__Task to complete__: Where a line below holds the string "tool", that line goes into the answer.

[Source data]
/---

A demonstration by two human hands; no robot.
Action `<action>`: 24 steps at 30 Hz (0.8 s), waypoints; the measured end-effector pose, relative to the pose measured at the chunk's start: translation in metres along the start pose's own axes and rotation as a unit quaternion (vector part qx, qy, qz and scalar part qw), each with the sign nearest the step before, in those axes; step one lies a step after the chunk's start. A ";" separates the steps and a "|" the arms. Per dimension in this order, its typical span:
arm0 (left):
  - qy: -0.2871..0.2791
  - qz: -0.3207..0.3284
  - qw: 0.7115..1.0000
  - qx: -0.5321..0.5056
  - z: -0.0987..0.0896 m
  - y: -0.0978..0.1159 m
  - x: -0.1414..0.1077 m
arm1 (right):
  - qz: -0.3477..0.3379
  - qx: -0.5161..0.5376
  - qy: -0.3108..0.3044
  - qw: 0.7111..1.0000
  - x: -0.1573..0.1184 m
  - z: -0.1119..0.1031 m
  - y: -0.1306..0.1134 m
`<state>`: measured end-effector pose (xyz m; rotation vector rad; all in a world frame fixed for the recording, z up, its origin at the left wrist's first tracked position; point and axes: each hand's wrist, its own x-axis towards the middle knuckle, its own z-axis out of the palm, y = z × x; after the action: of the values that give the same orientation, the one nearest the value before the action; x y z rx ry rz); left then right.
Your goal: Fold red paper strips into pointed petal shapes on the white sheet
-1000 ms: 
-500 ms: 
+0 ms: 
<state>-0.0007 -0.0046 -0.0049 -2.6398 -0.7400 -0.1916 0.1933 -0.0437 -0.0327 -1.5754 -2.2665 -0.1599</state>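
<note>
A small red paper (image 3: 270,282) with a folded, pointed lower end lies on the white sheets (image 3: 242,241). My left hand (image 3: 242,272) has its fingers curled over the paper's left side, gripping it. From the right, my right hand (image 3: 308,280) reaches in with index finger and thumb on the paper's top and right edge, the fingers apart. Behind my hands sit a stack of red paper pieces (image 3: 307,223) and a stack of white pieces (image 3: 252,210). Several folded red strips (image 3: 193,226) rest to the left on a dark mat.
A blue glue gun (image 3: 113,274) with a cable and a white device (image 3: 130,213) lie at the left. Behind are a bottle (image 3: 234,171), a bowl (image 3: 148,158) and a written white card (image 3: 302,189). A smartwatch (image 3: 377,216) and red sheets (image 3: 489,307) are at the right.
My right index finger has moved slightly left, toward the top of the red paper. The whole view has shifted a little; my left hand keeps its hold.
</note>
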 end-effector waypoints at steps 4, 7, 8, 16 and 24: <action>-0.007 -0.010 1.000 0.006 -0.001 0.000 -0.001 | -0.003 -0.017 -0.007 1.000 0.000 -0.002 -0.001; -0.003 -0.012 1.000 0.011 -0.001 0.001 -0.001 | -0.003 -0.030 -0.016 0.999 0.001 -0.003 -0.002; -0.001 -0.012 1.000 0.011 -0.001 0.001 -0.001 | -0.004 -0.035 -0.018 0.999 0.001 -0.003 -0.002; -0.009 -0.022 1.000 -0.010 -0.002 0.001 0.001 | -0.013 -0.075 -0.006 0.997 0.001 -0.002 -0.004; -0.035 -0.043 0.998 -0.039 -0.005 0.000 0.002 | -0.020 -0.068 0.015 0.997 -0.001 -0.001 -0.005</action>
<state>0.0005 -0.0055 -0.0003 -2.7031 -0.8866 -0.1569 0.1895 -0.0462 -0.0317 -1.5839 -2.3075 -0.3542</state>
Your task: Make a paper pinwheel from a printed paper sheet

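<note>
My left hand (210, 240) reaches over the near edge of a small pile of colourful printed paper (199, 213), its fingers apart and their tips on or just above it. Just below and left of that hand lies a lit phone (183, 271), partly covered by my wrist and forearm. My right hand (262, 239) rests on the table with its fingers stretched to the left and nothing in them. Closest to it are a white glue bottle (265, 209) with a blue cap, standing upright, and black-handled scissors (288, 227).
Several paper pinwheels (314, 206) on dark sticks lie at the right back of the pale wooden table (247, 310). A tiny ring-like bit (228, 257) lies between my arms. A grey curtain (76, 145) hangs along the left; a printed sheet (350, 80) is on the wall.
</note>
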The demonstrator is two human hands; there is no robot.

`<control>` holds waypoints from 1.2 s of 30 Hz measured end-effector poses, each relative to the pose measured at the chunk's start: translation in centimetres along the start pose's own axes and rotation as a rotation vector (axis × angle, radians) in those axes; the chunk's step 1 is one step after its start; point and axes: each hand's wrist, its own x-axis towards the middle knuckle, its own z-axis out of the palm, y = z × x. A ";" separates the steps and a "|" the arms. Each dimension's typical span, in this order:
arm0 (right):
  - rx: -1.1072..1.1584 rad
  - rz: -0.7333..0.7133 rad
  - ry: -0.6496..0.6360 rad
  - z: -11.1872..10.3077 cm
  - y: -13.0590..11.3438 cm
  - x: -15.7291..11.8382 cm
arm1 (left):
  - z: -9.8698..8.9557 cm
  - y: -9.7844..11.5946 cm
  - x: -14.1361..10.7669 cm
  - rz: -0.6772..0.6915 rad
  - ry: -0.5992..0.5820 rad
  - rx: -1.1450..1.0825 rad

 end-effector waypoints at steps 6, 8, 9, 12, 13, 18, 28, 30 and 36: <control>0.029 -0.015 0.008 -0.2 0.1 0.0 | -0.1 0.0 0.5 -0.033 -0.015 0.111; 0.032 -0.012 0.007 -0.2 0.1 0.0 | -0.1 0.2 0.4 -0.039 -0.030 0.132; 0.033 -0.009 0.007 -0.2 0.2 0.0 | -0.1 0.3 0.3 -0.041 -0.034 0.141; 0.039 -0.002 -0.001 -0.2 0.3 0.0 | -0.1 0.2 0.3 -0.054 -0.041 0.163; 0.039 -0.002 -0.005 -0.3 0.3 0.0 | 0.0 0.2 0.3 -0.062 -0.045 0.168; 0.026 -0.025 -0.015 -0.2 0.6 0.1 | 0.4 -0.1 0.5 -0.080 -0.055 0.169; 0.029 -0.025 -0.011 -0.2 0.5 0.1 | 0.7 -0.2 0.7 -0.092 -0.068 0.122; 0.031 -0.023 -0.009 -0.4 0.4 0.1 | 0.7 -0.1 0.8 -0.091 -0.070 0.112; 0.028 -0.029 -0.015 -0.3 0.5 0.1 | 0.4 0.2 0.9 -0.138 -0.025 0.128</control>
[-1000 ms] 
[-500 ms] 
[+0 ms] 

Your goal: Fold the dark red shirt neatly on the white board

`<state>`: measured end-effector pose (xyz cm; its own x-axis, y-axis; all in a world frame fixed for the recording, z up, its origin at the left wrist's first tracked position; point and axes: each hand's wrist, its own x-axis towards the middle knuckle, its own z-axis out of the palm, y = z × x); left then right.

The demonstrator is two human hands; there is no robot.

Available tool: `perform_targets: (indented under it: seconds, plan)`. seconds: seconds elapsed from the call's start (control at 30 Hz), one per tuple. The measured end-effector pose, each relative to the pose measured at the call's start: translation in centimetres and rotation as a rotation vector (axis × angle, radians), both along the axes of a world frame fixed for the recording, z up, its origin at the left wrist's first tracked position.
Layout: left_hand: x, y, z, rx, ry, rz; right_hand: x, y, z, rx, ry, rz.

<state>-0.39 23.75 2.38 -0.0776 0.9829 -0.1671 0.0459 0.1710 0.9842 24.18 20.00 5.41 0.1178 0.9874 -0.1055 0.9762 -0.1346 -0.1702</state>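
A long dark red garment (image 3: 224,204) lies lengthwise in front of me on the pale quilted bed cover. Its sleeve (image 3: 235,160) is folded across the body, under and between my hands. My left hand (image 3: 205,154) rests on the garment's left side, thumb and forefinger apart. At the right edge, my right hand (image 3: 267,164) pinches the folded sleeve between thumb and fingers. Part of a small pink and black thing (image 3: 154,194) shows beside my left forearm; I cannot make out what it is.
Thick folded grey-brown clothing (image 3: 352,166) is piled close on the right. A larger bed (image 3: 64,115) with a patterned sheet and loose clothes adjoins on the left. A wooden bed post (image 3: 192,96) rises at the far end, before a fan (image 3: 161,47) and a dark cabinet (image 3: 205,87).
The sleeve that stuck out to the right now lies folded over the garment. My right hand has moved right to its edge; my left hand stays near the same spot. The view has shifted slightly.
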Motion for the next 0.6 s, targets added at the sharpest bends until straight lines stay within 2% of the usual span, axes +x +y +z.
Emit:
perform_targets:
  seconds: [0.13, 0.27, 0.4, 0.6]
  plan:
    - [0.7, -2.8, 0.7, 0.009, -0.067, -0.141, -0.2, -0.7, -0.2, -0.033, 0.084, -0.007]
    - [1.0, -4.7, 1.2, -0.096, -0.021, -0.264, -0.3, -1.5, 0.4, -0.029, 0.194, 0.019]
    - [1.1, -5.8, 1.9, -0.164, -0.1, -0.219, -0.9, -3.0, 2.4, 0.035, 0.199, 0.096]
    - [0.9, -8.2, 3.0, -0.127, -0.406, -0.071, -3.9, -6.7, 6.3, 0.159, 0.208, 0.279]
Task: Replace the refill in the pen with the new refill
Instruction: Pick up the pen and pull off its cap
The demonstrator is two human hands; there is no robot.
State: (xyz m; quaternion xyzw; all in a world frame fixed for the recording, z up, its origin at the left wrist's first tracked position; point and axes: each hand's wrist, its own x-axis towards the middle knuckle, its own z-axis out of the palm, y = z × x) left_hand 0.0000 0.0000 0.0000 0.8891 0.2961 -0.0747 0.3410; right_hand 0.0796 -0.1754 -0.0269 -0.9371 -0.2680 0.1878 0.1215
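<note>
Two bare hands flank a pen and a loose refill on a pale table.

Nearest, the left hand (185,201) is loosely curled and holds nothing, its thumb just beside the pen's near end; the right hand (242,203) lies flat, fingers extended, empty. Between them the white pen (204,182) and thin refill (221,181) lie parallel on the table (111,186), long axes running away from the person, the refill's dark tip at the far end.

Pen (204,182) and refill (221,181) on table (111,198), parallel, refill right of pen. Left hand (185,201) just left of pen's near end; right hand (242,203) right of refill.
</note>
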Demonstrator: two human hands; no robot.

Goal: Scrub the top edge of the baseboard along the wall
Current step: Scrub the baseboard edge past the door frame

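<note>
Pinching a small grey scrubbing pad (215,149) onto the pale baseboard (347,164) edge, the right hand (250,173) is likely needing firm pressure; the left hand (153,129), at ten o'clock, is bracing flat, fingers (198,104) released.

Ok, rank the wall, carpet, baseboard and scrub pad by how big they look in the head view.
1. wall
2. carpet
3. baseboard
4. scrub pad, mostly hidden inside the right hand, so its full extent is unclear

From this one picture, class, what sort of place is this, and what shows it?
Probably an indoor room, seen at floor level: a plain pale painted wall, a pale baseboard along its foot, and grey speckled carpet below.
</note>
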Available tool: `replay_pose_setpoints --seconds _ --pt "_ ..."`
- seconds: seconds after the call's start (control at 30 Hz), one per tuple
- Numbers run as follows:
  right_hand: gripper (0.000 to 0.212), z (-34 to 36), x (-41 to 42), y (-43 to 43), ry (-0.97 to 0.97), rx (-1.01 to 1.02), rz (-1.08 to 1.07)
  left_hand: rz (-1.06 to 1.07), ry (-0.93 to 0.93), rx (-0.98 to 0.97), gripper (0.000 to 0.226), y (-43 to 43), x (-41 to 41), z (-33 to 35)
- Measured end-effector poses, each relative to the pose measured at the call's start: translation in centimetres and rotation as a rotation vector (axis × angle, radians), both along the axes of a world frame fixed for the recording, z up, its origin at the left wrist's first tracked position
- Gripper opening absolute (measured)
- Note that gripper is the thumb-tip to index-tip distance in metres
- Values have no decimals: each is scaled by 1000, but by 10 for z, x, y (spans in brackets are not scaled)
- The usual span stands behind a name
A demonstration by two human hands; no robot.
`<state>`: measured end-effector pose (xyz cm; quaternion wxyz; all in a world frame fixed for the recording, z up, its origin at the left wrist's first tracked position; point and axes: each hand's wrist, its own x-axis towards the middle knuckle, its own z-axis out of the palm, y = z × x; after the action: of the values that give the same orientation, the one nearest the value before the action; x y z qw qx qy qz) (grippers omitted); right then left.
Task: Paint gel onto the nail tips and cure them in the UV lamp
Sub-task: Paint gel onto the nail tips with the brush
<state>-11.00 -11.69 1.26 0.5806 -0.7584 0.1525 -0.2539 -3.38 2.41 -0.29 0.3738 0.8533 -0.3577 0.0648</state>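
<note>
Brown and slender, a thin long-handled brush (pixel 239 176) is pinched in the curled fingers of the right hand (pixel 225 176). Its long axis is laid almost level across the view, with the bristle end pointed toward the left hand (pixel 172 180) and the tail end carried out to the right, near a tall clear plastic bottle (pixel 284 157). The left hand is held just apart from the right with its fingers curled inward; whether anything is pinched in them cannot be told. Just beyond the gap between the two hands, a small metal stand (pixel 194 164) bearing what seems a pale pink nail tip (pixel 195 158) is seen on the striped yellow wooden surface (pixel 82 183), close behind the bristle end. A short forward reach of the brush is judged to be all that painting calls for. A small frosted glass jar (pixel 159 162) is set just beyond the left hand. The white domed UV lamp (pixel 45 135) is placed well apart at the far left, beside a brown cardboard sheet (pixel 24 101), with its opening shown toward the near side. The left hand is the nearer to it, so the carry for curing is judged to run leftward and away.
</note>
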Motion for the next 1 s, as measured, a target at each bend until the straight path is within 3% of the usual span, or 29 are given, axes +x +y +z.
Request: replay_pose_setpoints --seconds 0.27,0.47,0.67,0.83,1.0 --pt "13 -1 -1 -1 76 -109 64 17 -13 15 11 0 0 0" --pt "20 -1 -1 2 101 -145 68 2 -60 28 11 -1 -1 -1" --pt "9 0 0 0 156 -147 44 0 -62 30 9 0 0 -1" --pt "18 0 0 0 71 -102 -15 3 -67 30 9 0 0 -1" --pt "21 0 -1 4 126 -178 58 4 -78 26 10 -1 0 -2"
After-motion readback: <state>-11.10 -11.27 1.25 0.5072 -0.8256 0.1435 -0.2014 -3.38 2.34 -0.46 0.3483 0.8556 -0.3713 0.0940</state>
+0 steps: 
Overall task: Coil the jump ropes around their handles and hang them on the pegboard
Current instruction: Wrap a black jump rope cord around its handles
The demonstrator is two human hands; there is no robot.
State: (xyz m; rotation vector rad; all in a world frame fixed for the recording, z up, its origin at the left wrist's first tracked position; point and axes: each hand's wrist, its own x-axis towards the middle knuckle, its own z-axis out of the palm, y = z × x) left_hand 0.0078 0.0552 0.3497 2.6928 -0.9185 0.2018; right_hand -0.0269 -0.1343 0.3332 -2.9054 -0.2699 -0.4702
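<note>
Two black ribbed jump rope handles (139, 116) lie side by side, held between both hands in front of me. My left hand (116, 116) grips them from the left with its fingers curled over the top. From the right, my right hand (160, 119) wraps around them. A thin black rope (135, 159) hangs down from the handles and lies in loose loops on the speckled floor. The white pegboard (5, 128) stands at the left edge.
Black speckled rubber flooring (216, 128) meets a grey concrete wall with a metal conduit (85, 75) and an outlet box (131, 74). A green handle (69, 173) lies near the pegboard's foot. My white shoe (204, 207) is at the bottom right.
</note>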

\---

__Completed task__:
Available tool: `perform_targets: (indented under it: seconds, plan)`. seconds: seconds elapsed from the call's start (control at 30 Hz), one per tuple. The measured end-effector pose, each relative to the pose measured at the call's start: translation in centimetres and rotation as a rotation vector (axis × angle, radians), both along the axes of a world frame fixed for the recording, z up, its origin at the left wrist's first tracked position.
Available tool: `replay_pose_setpoints --seconds _ --pt "_ ..."`

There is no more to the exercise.